My thermodynamics teacher solved one exercise but I'm not convinced of his solution. The exercise asks this:

A lake is covered by an ice sheet of thickness $D$ given. Ice latent fusion heat $\lambda$, ice density $\rho$ and thermal conductivity coefficient $\kappa$ are also given. The external air temperature remains constant at $T_e=0° C$, the ice sheet melts in a certain time $\Delta t$. The problem requires to find the temperature of the lake water $T_l$. The water temperature and the air temperature are kept constant in space and time as boundary conditions, they are temperature sources.

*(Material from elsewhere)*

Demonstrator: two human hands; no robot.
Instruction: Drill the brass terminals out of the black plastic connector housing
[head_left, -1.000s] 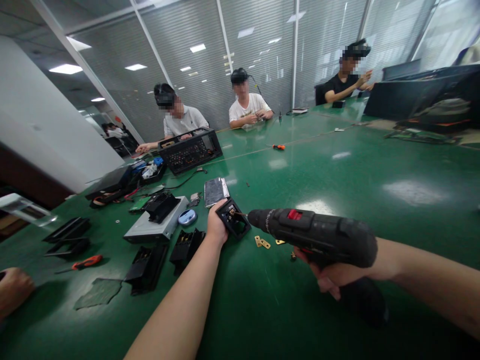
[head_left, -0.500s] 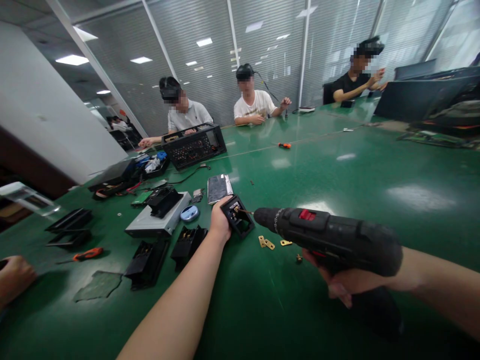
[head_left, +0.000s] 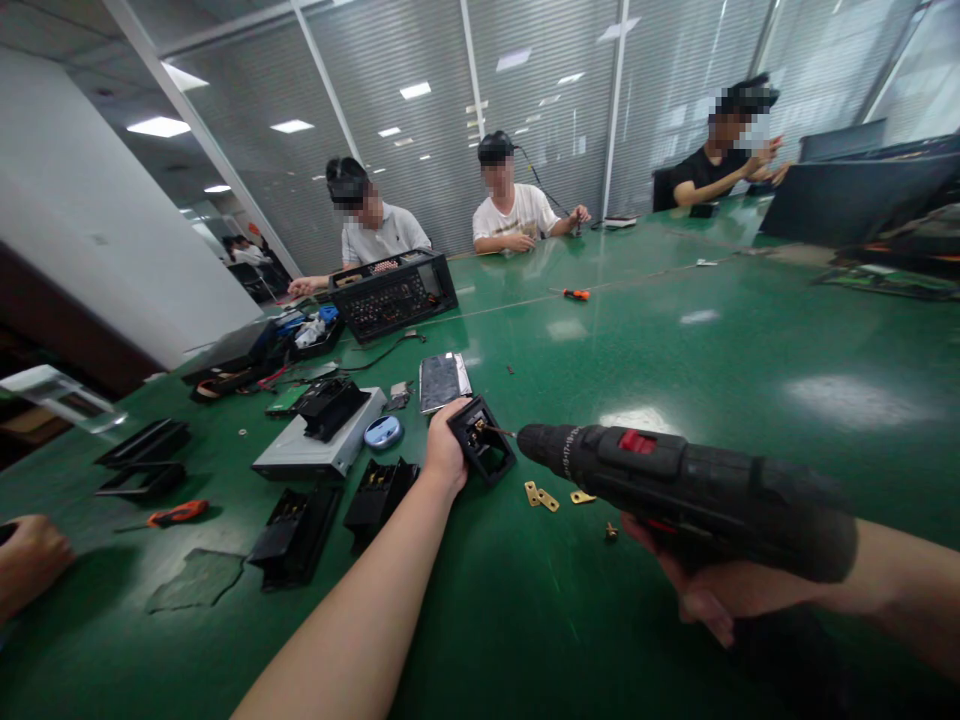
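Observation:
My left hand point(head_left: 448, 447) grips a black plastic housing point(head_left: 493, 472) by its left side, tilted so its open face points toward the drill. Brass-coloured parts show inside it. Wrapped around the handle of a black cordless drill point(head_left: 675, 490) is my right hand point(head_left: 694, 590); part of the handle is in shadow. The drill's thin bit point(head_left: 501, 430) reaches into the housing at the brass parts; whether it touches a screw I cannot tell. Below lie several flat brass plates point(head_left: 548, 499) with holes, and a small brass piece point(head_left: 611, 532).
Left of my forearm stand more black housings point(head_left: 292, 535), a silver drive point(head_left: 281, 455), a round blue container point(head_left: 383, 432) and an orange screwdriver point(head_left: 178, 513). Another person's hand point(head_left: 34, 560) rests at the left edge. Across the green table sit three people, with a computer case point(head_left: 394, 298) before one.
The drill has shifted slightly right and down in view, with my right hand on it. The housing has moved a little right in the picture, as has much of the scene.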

This is my teacher's solution: $\delta Q$ required to melt a $dx$ thick quantity of ice is: $$\delta Q= \lambda \rho A dx$$ where A is the area of the lake. The heat pass through the ice by conduction so in steady state holds: $$\delta Q = - \kappa A \frac{T_l-T_e}{x} dt$$ Equating the two $\delta Q$ expressions and integrating: $$\int_D^0 xdx =\int_0^{\Delta t} \kappa \frac{T_l-T_e}{\lambda \rho}dt$$ So plugging in the numerical values: $$T_l=T_c+\frac{D^2\lambda\rho}{2\kappa\Delta t}=3.44°C$$

What doesn't convince me of this solution is that the heat, instead of passing through the ice sheet to the air, contributes to melt the nearer to the water portion of the ice sheet and stops there, no part of the heat reaches the air. So how can we talk about heat conduction though the entire ice sheet to the air ad use the above formulas? And moreover if there was a steady state heat conduction through the ice sheet this would require the existence of gradient of temperature in the entire ice sheet from $0$ to $3.44°C$, but this absurd because this is over the ice fusion temperature. And in the end if the heat from the water just melts the nearer ice how can the melting speed be influenced by the thickness of the above ice?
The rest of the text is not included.